* _RECORDED DATA_
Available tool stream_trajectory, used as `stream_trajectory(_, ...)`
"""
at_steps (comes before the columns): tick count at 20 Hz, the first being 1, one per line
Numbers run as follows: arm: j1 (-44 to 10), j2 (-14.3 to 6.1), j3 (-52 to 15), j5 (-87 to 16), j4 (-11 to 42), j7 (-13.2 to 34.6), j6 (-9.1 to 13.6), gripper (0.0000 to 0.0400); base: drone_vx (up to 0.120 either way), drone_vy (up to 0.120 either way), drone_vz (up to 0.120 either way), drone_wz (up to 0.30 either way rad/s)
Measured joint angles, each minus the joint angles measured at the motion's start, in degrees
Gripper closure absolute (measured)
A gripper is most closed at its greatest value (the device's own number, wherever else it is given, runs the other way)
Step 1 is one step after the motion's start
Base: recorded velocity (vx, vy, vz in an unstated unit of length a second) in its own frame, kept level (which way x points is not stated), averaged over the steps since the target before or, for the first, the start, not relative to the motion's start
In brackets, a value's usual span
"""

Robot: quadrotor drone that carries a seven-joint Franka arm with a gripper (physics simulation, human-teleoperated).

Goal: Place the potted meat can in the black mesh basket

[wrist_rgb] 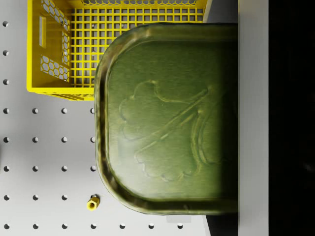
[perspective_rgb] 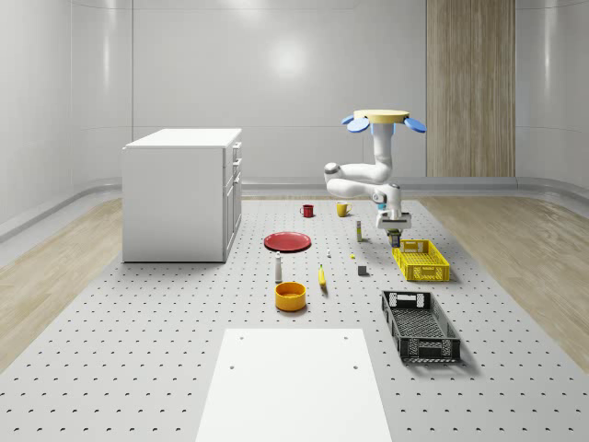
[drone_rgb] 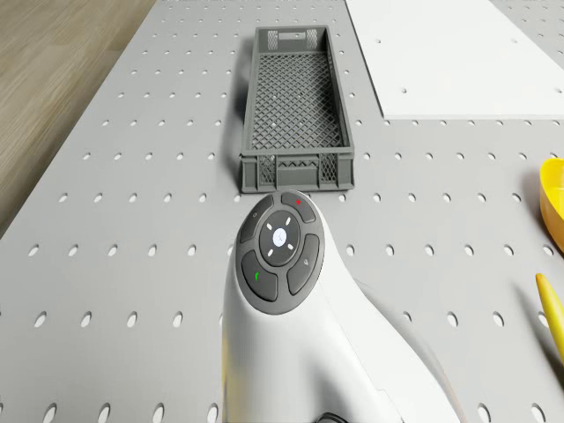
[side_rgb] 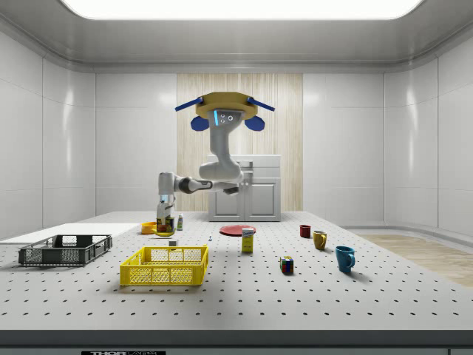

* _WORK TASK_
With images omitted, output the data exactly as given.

* _FINISHED TASK_
Available tool stream_trajectory, used as `stream_trajectory(_, ...)`
"""
at_steps (comes before the columns): tick count at 20 Hz, the first being 1, one per line
Numbers run as follows: arm: j1 (-44 to 10), j2 (-14.3 to 6.1), j3 (-52 to 15), j5 (-87 to 16), j4 (-11 to 42), j7 (-13.2 to 34.6), j6 (-9.1 to 13.6), gripper (0.0000 to 0.0400); base: drone_vx (up to 0.120 either way), drone_vy (up to 0.120 either way), drone_vz (up to 0.120 either way), drone_wz (up to 0.30 either way rad/s)
Measured joint angles, each minus the joint angles measured at the motion's start, in degrees
Gripper closure absolute (measured)
A gripper is most closed at its greatest value (the device's own number, wherever else it is given, runs the other way)
Step 1 is one step after the motion's start
Base: recorded velocity (vx, vy, vz in an unstated unit of length a second) in its own frame, kept level (which way x points is not stated), averaged over the steps since the target before or, for the first, the start, not relative to the motion's start
In brackets, a value's usual span
"""

Robot: quadrotor drone that carries a seven-joint Franka arm with a gripper (physics simulation, human-teleoperated).

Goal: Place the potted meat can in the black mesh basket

[wrist_rgb] 
[perspective_rgb] 
[drone_rgb] 
[side_rgb] 

The required answer is now complete.